The Castle of Tangled Magic is a 2020 middle grade fantasy novel by Sophie Anderson, illustrated by Saara Soderlund. The story follows 13-year-old Olia as she journeys into a magical land to save her family and home.

== Plot ==
The Castle of Tangled Magic centers around Olia, a 13-year-old girl residing with her family in Castle Mila, a whimsical and weathered wooden castle with a rich history spanning 500 years. Although her family has transitioned from royalty to carpentry, Olia holds a deep affection for the castle. However, her world takes a dramatic turn when a storm threatens to destroy the castle. During this crisis, Olia discovers that the castle harbors an abundance of magic that is yearning to break free. To safeguard her family and their beloved home, Olia embarks on a perilous journey alongside Feliks, the castle's fox-like domovoi. Together, they venture into the Land of Forbidden Magic, where they must cut off an evil wizard's beard to restore the equilibrium of magic.

Throughout her adventure, Olia encounters a diverse array of magical beings drawn from Slavic folklore. In this enchanted realm, she learns that appearances can be deceiving, and that mysteries abound at every turn.

== Reception ==
In a starred review, Publishers Weekly wrote, "Anderson [...] writes an intimately cadenced adventure, rendering the magically charged setting a character of its own while emphasizing themes of perspective, family legacy, and following one's gut".

Alison Brumwell, writing for The School Librarian, called Anderson "talented" and highlighted how she "brings a freshness to this memorable coming of age tale about defeating self-doubt and embracing family". Brumwell also praised Söderlund's "sumptuous cover and animated illustrations".

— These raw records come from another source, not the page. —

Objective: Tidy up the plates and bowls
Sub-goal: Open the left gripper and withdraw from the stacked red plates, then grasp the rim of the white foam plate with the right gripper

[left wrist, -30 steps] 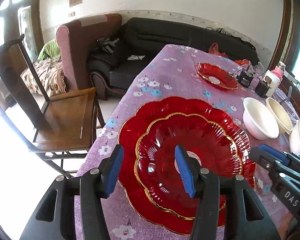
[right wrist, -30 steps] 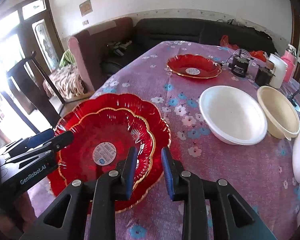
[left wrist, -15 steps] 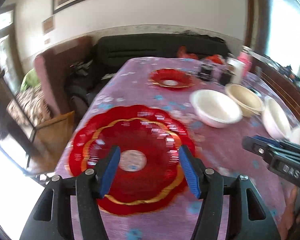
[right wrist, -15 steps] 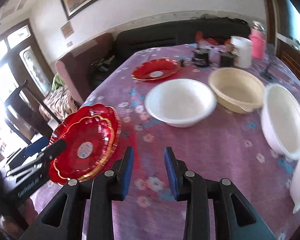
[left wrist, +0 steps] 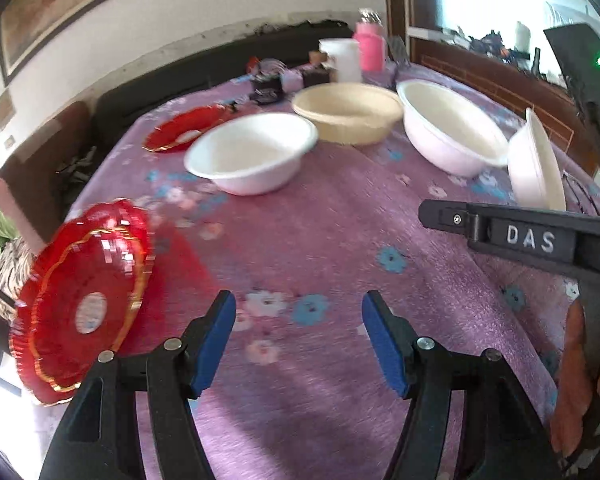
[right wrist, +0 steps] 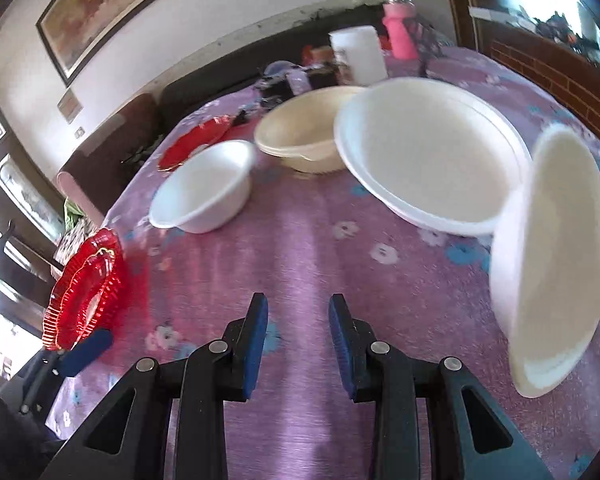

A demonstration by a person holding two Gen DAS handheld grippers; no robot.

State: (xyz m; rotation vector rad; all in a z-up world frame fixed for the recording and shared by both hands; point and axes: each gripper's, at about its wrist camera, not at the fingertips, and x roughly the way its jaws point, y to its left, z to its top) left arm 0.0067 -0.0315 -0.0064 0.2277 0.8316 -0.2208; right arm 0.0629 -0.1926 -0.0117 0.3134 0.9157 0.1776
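Observation:
Two red scalloped plates (left wrist: 84,304) lie stacked at the table's left edge, also in the right wrist view as stacked red plates (right wrist: 86,300). A smaller red plate (left wrist: 184,128) sits further back. A white bowl (left wrist: 252,152), a cream bowl (left wrist: 348,112), a large white bowl (left wrist: 448,128) and another white bowl (left wrist: 536,168) stand in a row to the right. My left gripper (left wrist: 299,304) hovers over bare cloth, its jaws opening with nothing between them. My right gripper (right wrist: 298,308) is open and empty, with the nearest white bowl (right wrist: 552,260) to its right.
The table (left wrist: 320,240) has a purple flowered cloth. A white cup (left wrist: 346,60), a pink bottle (left wrist: 370,50) and small dark items crowd its far end. A black sofa and an armchair stand behind, a wooden sideboard to the right.
Both grippers have swung right, away from the stacked red plates and toward the bowls. The left jaws have widened; the right jaws have opened slightly.

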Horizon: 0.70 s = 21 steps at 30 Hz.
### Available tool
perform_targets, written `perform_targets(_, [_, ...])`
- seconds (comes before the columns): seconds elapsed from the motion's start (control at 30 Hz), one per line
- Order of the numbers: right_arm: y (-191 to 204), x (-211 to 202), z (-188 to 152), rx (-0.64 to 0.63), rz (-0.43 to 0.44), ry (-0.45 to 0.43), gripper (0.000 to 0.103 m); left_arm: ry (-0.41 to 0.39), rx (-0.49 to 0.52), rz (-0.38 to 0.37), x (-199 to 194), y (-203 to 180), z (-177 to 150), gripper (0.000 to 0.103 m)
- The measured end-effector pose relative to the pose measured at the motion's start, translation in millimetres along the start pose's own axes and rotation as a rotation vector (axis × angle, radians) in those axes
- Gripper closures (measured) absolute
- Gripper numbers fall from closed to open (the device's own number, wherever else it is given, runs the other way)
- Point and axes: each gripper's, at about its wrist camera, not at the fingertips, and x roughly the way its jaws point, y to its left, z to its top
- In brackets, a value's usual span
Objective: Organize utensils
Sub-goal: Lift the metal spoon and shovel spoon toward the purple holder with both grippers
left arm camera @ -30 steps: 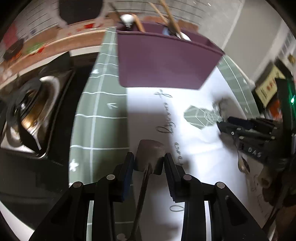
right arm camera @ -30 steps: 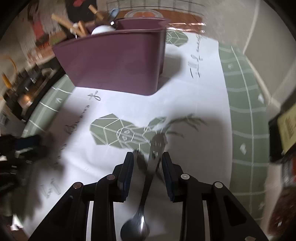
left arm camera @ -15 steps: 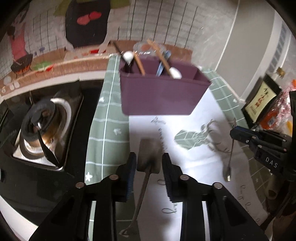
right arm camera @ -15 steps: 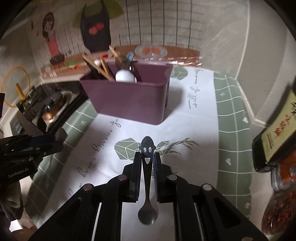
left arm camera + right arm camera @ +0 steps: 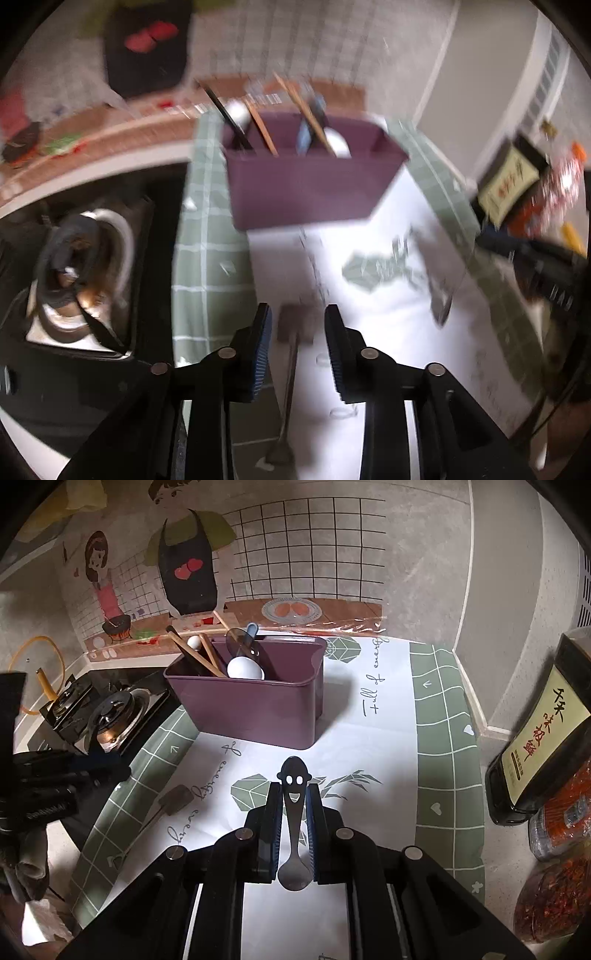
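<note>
My right gripper (image 5: 292,805) is shut on a dark metal spoon (image 5: 293,827) with a smiley-face handle end, held above the mat, bowl toward the camera. The purple utensil caddy (image 5: 258,701) stands beyond it with chopsticks, a white spoon and other utensils inside; it also shows in the left wrist view (image 5: 310,184). My left gripper (image 5: 297,332) is open above a small dark spatula (image 5: 291,354) that lies on the mat between its fingers, also seen in the right wrist view (image 5: 170,803). The left wrist view is motion-blurred.
A green-and-white mat (image 5: 443,775) covers the counter. A gas stove (image 5: 107,716) sits to the left. A dark sauce bottle (image 5: 535,746) and chili jars (image 5: 554,897) stand at the right. A tiled wall with cartoon stickers is behind.
My right gripper closed on the spoon and lifted it off the mat. My left gripper has pulled back and up from the spatula, still open.
</note>
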Motion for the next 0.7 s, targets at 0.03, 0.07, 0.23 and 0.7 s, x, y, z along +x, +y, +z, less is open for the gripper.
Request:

Kirkus Reviews provided a mixed review, noting that "largely unanswered worldbuilding questions [..] may leave readers feeling that key aspects of the plot are underdeveloped and contrived." They added, "The dialogue sometimes feels self-conscious, but Olia's first-person narration is earnest, and readers will root for her".

Booklist also reviewed The Castle Of Tangled Magic.

== Awards and honors ==
The Castle of Tangled Magic was named one of the best books of 2020 by Waterstones, The Sunday Times, The Times, and the Wales Arts Review. The School Librarian also included it on their August 2021 list of the "Best New Books for Gifted and Talented Readers".